Quise mis pantalones azules y el suéter rojo para
regresar a la casa, pero mi mamá me explicó, con testigos, que había pedido tu falda
negra y tu suéter verde, que ya no me quedan grandes sino perfectos, tal como la
ropa que uno usa muy seguido.
Mi boca pidió que todos salieran de aquí para poder
vestirme y, sin esperar al doctor, mis manos comenzaron a deshacer el vendaje de
la cara. De todos modos, yo ya sabía lo que iba a ver en el espejo del baño. Me
preparé, más bien, para lo que dirían o harían los otros, para las cosas que tratarían
de explicarse.
Yo sé que, desde tu muerte, diario y a todas horas
me ocupé en pensar que una cuerda larga se amarraba a ti para jalarte, para traerte
desde no sé dónde. Tal vez alguien dirá que fue un milagro, y yo sé ahora que un
milagro es algo imposible que pasa en contra de todo, que lo cambia todo, que no
tiene perdón.
Mis manos descubrieron tu cara en el espejo y yo te
sonreí con tus labios.
Salgo
del cuarto y los miro ahí: ojos abiertos, bocas abiertas que no alcanzan a gritar.

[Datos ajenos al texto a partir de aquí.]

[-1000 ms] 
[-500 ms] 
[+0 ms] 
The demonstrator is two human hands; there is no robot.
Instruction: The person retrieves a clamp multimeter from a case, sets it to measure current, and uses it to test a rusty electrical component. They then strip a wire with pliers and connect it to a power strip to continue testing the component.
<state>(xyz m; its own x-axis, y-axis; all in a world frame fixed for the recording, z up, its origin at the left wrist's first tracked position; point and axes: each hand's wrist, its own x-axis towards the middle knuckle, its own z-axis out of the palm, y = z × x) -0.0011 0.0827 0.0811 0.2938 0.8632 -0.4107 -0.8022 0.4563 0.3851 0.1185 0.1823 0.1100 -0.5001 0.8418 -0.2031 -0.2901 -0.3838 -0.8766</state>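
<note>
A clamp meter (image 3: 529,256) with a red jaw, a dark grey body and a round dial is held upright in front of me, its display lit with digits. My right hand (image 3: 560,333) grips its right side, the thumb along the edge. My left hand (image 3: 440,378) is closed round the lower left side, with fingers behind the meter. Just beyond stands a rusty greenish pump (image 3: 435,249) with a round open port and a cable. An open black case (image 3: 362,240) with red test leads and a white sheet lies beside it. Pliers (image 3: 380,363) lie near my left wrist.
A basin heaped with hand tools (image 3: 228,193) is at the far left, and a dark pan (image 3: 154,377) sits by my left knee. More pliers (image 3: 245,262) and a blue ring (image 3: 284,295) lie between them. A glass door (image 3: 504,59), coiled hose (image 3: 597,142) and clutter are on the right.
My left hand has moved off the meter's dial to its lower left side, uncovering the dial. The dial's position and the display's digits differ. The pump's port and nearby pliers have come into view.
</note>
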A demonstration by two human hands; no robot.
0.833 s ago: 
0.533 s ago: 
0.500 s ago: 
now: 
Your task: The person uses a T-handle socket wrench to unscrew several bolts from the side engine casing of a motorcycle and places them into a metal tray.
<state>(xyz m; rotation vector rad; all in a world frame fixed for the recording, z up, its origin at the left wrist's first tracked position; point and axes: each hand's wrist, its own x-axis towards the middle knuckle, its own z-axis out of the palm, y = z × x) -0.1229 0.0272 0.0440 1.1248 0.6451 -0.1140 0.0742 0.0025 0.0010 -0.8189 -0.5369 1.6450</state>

Mi mamá que, al fin, me dice tu nombre. Tu ex novio, que lo repite con una voz tan
pálida como sus mejillas. Los demás, que callan. Luego se niegan a seguir viendo
la cara que reconocen y se detienen todos a mirar el suéter verde mientras yo descanso.
Mientras yo me lleno de alegría porque finalmente cumplí la promesa. Porque, como
te lo dije entonces: te salvé… y te he traído de regreso.